Huot, qui sera lui-même au Brésil pour les Jeux paralympiques en septembre, ne cible pas Raonic. Toutefois, il demeure persuadé que certains joueurs de tennis ou de golf expliquent leur absence par le virus Zika tandis que c’est peut-être leur motivation qui fait défaut.

«Nous ne sommes pas dans le même monde et, honnêtement, si j’étais à leur place, peut-être que je prendrais une décision similaire», a ajouté Huot.

Pour le nageur paralympique, il ne fait aucun doute que les athlètes amateurs sont beaucoup plus dépendants des Jeux comparativement à ceux qui disputent une discipline où se multiplient les tournois professionnels comme Raonic, Jordan Spieth ou Rory McIlroy.

«Nous, ça fait quatre ans qu’on pense à cet événement-là et qu’on s’y prépare, a-t-il témoigné. Eux, après les Jeux, ils auront d’autres tournois et ils n’y penseront même plus.»

Autre fait à noter: la visibilité qu’offrent les athlètes amateurs à leurs commanditaires durant leur aventure olympique est souvent essentielle en vue d’un renouvellement.

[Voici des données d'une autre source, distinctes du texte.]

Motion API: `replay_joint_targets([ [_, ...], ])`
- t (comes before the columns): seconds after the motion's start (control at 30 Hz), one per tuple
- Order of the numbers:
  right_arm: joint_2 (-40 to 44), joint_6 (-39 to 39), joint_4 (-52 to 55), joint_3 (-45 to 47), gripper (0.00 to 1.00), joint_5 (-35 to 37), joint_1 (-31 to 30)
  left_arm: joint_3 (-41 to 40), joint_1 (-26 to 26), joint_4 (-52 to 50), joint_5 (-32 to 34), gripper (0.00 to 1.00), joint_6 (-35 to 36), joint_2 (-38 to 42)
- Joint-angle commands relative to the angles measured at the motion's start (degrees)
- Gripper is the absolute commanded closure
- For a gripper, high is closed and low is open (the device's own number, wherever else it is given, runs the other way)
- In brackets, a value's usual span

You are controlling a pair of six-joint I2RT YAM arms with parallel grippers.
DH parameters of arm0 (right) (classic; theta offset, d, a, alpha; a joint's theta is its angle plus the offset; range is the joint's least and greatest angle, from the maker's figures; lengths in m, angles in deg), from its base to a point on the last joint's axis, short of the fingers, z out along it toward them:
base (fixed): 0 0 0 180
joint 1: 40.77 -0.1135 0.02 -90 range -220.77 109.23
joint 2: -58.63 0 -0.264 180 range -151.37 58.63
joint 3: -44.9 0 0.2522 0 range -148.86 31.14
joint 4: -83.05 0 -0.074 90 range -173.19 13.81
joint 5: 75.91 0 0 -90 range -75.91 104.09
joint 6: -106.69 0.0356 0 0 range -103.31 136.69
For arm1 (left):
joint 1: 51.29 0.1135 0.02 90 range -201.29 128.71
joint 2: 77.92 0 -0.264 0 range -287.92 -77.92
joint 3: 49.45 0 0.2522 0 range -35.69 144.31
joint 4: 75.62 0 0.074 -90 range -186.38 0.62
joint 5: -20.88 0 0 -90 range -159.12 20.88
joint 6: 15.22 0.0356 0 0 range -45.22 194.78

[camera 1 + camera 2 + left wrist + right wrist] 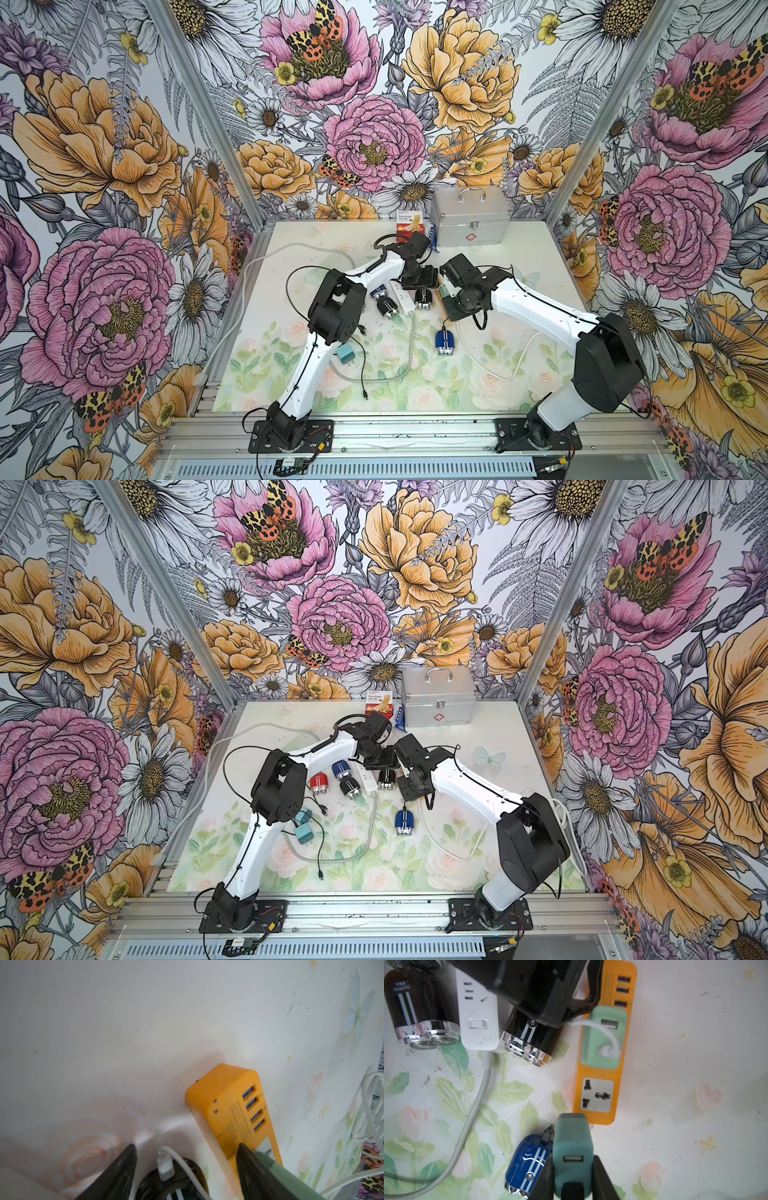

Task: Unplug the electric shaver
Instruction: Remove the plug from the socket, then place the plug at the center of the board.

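Orange power strip [596, 1095]: flat on the flowered table [695, 1043]; mint adapter [604, 1047] seated in one socket, the next socket bare, blue USB ports at the other end.
Black shaver [529, 1039]: task item; on its side between the white power strip [477, 1012] and the orange power strip, just beside both; chrome heads toward the robot's base; largely covered by the left wrist in both top views.
White cable [607, 1033]: from the mint adapter's USB port to the tail of the black shaver; plug [165, 1165] seated in the shaver body, not yet pulled.
Left gripper [187, 1147]: jaws apart, fingers [124, 1167] standing either side of the plug end of the black shaver, a gap on each side; nothing held.
Right gripper [573, 1160]: clamped on a teal adapter [572, 1136], USB port facing the wrist camera; held at the end of the orange power strip nearest the robot's base; contact with that strip not determinable.
Blue shaver [527, 1165]: on the table just beside the right gripper, dark plug in its tail.
Second black shaver [421, 1007]: on the far side of the white power strip, close against it.
Red shaver [319, 783]: near the left arm's elbow, with a second blue shaver [341, 769] beside it.
Loose adapters [302, 834]: two, teal, beside the left arm, near a loose black cable [318, 854].
Metal case [471, 216]: shut, at the back edge of the table, bandage box [409, 227] beside it.
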Motion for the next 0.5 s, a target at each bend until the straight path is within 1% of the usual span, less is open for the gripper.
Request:
replay_joint_targets([
  [0.0, 0.36, 0.59, -3.01, 0.58, 0.97, -1.42, -0.73, -0.03, 0.12, -3.88, 3.69, 0.22, -0.46, 2.41],
  [0.4, -4.04, -0.80, -3.01, -1.61, 0.95, -2.38, -6.35, -5.99, 1.57, -3.71, 9.99, 0.12, -0.13, 10.46],
  [0.47, -5.05, -0.71, -3.09, -1.71, 0.95, -1.78, -7.42, -7.02, 1.80, -3.69, 10.54, 0.11, -0.16, 11.25],
])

Ils ont aussi l’opportunité de toucher des bonis. Financièrement, les professionnels n’ont pas les mêmes obligations.

Un risque important?

Concernant le fameux virus Zika, Huot n’est pas naïf, mais il refuse d’y voir un risque énorme. Une rencontre avec la Dre Manon Côté, plus tôt cette semaine, l’a une fois de plus rassuré, tout comme le reste de l’équipe canadienne de paranatation.

«Nous ne sommes pas plus à risque de "pogner" une fièvre de Down que le virus Zika», a-t-il noté.

Également sondée à la suite du forfait de Roanic, la Québécoise Kimberly Hyacinthe, qui pratiquera le 200 mètres et le relais 4x100 m aux Jeux de Rio en août, ne semble pas plus effrayée par le virus Zika.

«C’est une décision très personnelle et ça lui appartient, a-t-elle d'abord dit à propos de Raonic. En ce qui me concerne, ça ne remet pas du tout en question mon intention d’aller représenter mon pays aux Jeux, ni mon sentiment de sécurité.»